* _Work task_
Give back every entry exactly; drop the pictures.

====================

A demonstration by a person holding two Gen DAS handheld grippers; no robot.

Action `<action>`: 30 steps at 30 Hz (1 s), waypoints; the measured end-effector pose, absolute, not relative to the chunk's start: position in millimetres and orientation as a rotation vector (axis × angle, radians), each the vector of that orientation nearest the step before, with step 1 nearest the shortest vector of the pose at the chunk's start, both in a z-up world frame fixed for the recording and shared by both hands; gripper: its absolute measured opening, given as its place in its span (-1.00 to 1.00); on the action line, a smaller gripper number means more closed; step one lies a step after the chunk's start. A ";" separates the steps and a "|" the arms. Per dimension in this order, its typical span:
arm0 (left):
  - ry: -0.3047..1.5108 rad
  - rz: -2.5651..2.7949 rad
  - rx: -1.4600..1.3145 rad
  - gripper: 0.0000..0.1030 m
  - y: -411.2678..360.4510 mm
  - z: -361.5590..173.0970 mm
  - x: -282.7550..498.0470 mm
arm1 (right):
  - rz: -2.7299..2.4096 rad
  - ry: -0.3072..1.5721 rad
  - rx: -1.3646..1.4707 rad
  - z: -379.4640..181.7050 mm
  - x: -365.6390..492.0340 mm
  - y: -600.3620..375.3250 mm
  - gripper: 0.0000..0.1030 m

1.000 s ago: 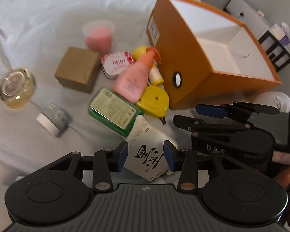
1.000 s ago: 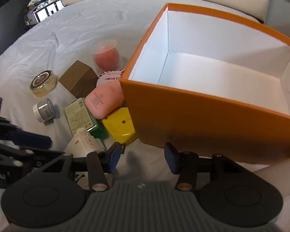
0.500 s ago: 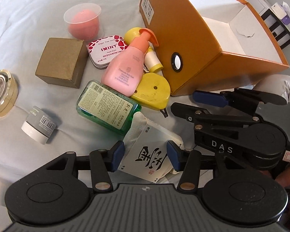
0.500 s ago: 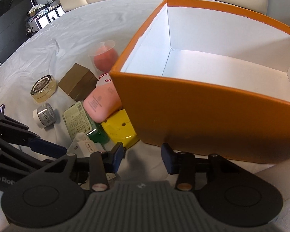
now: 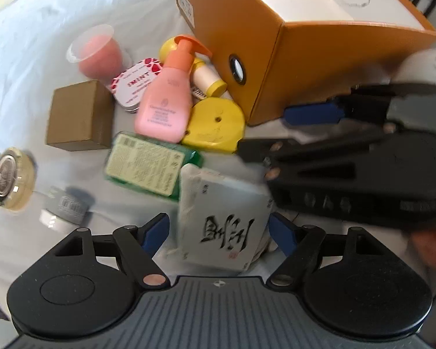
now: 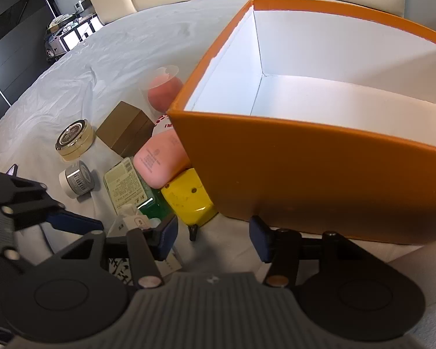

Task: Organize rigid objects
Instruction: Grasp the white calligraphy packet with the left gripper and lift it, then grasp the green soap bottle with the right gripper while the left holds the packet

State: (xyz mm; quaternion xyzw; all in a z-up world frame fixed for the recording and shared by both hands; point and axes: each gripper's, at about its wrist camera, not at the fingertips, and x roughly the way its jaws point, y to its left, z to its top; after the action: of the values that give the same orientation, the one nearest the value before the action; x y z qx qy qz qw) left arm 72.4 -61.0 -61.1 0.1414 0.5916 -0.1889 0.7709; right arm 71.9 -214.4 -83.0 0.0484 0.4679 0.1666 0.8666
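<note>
Left hand-held gripper (image 5: pixel 219 232) spread wide around white carton (image 5: pixel 222 218), pads not touching yet. Carton lies beside green box (image 5: pixel 148 164), near orange box (image 6: pixel 319 180), which is empty. Suggest closing squarely on the carton's flat sides, then lifting clear of the clutter. Right hand-held gripper (image 6: pixel 213 237) also spread, holding nothing, facing the orange wall. Wrinkled white sheet (image 6: pixel 101 67) underneath; cream padded panels behind.

Two close downward wrist views, shared orange box (image 5: pixel 305 67).
</note>
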 end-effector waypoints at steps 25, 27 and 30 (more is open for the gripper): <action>1.060 -0.069 -0.020 0.33 45.1 -2.1 57.4 | 0.463 0.903 -0.117 -68.5 59.3 -178.7 0.22; 1.052 -0.059 -0.048 0.33 53.9 -1.7 58.4 | 0.490 0.909 -0.155 -70.2 62.8 -167.4 0.23; 1.037 -0.062 -0.092 0.33 61.1 -4.5 58.0 | 0.497 0.892 -0.207 -69.4 68.7 -153.2 0.25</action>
State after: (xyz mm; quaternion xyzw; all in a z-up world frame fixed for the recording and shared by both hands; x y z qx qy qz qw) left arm 58.0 61.1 -4.5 -0.0438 0.4953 -0.0298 0.8671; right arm 68.7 -153.2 -69.4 -0.0990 0.4260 0.2376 0.8674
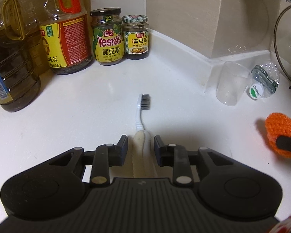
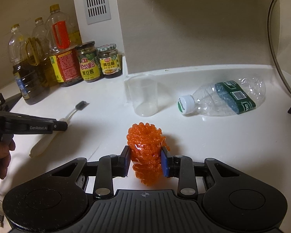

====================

* _Task result_
A demonstration by a person holding two Gen DAS handheld grippers; no robot.

Action `<action>`: 30 steps at 30 Hz (1 s), waypoints; the measured end-effector pose, absolute, not relative to the chunk's start: position in millimetres and orientation as a rotation vector (axis × angle, radians), each the vector of that orientation nearest the step before, with step 1 nearest the shortest vector of the pose at the chunk's start, both in a z-up world frame fixed for the recording and shared by both hands; gripper: its absolute measured opening, given as its place in its span (-1.00 to 1.00); on the action line, a smaller gripper number means more closed; step one lies a step after the chunk's start. A ";" separates the steps and a "|" the arms. Per dimension in this order, its typical span:
arm0 (left):
  - ry: -0.3047..1.5108 rad
  - rz: -2.5651..2.7949 rad
  - rx: -1.4600..1.3145 rad
  - gripper: 0.0000..0.1030 m
  - y: -411.2678..360.4510 mm
  - z: -361.5590..173.0970 mm
  - x: -282.7550..498.0470 mm
arm1 (right):
  - rz: -2.7299..2.4096 rad
  - ry: -0.3072..1.5721 rad
  - rx: -1.3646..1.4707 rad
  - z: -379.4640..181.7050 mm
  - x: -365.6390..492.0340 mm
  - y: -600.3620..375.3250 mm
  - gripper: 0.0000..0.1030 m

1.000 s ago: 
1.000 s ago: 
0.500 s ago: 
0.500 s ago: 
now: 
now: 

Task: Organize rigid objects
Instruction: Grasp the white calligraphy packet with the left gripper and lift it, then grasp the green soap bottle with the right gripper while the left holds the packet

State: (xyz mm; quaternion xyzw; all in a z-up world frame fixed for the recording and shared by both hands; point and axes: each gripper's, at about its wrist camera, not at the fingertips, and x roughly the way its jaws point, y to its left, z to its top; after the action: of the values that give the same orientation, the one nearest the value before the action; x y z qx qy qz qw) left arm 72.4 -61.0 -61.1 0.1414 0.5916 -0.1889 0.7709; right arm 71.9 -214.4 -83.0 0.0484 0.4679 0.1666 0.8666
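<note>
Left hand-held gripper (image 5: pixel 219 232) spread wide around white carton (image 5: pixel 222 218), pads not touching yet. Carton lies beside green box (image 5: pixel 148 164), near orange box (image 6: pixel 319 180), which is empty. Suggest closing squarely on the carton's flat sides, then lifting clear of the clutter. Right hand-held gripper (image 6: pixel 213 237) also spread, holding nothing, facing the orange wall. Wrinkled white sheet (image 6: pixel 101 67) underneath; cream padded panels behind.

Two close downward wrist views, shared orange box (image 5: pixel 305 67).
</note>
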 end-effector waypoints at steps 25, 27 and 30 (more is open for the gripper): <action>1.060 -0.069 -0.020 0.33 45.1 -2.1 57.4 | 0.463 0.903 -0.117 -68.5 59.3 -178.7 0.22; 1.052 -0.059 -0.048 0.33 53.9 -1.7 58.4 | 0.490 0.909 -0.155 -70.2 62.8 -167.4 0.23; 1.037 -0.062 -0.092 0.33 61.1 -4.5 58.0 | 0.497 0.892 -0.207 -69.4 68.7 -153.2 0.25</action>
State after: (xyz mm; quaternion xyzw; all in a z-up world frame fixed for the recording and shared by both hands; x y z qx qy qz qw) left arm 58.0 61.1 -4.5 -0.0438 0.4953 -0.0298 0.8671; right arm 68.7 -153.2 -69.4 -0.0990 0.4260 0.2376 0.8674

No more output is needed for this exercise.